Stored data:
________________

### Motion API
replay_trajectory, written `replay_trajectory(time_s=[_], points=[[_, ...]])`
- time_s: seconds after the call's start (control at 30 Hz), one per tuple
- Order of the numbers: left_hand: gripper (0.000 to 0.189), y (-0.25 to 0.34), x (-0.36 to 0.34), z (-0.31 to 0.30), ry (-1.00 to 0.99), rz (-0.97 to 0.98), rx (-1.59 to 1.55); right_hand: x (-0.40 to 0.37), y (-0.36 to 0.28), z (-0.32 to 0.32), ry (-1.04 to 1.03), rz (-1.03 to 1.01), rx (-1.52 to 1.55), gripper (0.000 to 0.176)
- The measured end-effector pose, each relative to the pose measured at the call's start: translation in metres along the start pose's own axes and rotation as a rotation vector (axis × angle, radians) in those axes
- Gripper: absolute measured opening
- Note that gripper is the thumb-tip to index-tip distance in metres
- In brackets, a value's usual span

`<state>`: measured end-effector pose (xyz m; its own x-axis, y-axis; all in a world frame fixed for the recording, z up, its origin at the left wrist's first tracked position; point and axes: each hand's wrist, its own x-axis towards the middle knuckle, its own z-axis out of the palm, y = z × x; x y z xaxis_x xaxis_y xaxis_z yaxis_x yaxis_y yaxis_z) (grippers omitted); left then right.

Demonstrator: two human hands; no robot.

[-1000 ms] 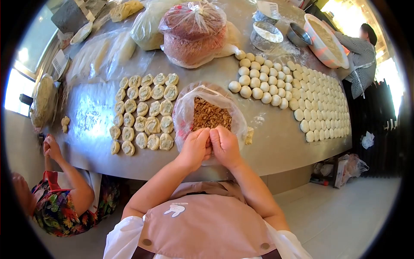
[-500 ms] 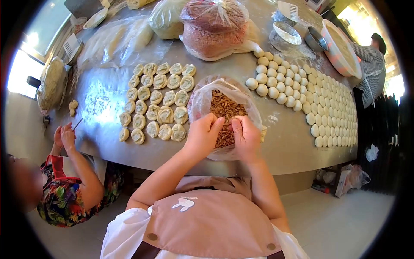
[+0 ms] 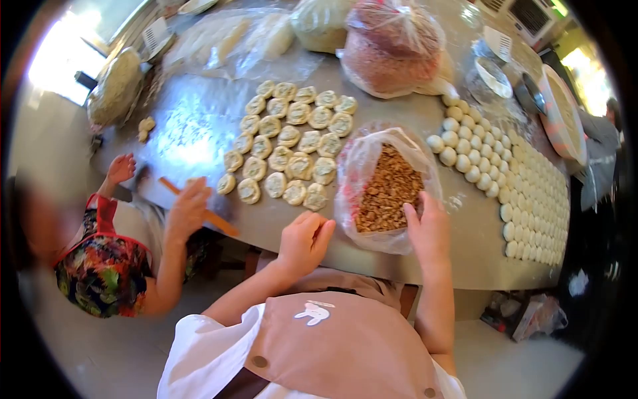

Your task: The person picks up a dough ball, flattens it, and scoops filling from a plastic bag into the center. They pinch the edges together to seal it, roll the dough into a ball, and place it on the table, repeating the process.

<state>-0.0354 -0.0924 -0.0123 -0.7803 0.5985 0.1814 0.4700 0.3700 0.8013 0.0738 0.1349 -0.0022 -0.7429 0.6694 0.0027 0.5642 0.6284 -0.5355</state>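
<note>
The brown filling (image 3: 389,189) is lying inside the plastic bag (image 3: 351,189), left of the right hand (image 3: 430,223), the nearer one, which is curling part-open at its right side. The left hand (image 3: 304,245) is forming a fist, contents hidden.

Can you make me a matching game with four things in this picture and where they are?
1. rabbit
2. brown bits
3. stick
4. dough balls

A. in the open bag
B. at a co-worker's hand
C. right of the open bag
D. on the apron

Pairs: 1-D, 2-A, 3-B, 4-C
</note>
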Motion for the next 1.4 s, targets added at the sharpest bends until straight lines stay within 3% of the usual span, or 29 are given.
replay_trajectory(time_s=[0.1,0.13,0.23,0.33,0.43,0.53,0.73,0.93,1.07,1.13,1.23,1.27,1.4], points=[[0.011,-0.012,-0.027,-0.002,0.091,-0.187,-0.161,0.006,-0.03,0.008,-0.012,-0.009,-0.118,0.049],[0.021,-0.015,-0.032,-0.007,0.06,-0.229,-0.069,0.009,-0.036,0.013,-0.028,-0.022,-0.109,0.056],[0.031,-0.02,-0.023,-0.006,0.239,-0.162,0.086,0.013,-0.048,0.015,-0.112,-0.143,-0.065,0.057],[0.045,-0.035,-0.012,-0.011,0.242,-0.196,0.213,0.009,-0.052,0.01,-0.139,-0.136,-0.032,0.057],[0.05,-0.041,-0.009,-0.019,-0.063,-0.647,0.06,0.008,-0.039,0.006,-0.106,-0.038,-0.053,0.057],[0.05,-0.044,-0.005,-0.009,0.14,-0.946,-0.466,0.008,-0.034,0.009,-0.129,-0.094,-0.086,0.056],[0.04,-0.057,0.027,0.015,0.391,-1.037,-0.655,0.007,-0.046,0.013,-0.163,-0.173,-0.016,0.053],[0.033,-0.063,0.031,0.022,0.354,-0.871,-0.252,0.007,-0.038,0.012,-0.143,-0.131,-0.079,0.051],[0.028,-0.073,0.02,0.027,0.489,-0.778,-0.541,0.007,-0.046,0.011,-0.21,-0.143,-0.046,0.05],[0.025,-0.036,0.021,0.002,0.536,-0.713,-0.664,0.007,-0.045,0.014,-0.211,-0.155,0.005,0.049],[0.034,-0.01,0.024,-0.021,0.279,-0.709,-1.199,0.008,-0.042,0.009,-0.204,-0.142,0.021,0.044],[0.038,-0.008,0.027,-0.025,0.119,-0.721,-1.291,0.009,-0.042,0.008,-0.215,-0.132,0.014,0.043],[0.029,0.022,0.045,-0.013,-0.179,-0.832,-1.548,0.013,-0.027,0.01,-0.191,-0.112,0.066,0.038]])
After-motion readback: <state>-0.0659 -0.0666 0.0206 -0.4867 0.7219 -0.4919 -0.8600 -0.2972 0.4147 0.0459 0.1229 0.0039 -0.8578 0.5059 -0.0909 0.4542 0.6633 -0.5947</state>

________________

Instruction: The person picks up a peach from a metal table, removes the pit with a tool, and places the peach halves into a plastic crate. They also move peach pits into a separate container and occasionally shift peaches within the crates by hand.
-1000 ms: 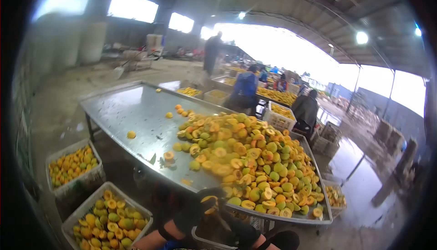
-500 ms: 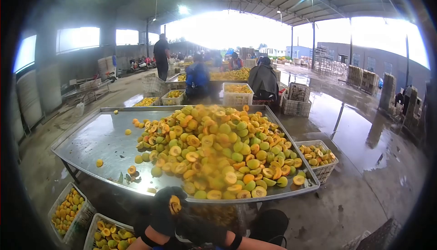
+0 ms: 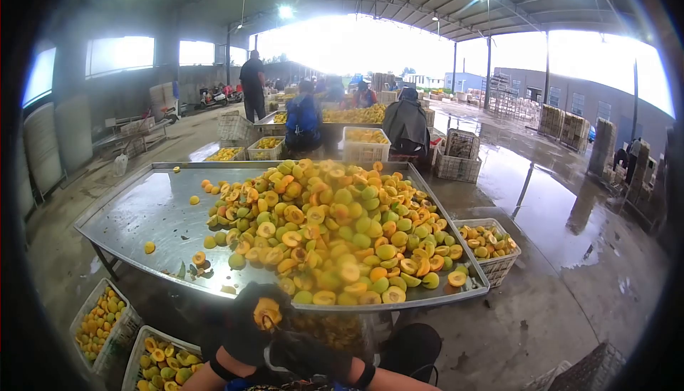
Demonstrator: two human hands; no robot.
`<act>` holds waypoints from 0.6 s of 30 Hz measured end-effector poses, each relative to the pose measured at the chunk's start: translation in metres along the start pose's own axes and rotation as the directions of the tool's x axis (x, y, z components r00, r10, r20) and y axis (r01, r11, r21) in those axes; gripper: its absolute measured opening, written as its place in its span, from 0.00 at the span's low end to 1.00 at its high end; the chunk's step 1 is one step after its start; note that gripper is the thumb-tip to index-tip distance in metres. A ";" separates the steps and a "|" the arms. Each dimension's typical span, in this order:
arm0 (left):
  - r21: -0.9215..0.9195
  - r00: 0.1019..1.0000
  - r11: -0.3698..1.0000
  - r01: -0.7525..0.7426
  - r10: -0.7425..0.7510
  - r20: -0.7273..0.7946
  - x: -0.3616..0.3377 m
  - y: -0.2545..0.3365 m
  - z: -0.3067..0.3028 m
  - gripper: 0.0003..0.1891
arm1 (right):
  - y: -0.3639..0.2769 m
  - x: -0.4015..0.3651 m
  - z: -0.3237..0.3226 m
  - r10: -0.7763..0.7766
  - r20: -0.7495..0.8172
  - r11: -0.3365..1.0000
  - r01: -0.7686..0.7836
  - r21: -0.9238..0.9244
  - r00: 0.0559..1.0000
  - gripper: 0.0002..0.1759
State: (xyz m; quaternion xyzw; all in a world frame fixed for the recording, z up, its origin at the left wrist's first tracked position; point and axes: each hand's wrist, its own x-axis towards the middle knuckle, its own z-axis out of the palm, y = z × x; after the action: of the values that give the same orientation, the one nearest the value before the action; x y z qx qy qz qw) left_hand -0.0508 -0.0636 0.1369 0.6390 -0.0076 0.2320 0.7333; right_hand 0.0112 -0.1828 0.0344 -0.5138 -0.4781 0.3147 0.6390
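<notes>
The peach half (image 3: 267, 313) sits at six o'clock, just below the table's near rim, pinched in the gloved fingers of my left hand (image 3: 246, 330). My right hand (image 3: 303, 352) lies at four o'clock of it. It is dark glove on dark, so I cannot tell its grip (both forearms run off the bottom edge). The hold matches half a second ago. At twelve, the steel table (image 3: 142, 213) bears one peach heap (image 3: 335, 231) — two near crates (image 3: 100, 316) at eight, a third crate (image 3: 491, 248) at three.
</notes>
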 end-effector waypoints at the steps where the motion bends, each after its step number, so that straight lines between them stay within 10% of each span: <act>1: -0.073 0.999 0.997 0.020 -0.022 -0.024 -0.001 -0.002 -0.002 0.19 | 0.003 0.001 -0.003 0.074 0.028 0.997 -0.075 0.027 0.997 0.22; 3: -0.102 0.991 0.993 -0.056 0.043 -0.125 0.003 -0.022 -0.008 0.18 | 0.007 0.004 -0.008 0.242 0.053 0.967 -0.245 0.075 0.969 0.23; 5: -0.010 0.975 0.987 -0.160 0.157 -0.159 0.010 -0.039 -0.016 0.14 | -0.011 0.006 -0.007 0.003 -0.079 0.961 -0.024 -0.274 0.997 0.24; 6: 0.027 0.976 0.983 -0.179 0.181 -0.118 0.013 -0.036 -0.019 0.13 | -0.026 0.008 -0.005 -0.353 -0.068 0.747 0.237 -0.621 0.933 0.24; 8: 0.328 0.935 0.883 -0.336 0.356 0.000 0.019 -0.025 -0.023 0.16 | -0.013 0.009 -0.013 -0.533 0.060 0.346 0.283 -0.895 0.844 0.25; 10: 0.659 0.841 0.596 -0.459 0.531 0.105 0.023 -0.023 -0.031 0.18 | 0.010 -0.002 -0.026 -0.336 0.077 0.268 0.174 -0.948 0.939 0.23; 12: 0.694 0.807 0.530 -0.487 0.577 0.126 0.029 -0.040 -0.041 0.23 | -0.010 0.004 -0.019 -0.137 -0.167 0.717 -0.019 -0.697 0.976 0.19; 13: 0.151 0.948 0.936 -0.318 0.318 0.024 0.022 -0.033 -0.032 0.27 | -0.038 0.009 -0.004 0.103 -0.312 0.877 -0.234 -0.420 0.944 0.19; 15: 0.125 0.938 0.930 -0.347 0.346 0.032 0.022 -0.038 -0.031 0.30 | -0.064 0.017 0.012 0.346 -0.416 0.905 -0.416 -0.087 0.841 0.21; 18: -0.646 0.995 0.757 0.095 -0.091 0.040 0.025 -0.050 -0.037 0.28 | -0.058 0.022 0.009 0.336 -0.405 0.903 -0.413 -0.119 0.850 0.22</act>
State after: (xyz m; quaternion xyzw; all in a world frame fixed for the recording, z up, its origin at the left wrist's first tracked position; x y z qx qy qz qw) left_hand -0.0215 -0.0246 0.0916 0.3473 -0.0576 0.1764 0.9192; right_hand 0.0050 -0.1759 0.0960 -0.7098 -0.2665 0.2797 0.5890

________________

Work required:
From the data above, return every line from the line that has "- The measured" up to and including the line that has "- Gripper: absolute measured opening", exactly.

Written answer:
- The measured end-effector pose, each relative to the pose measured at the call's start: translation in metres along the start pose's own axes and rotation as a rotation vector (axis × angle, radians) in those axes
- Gripper: absolute measured opening

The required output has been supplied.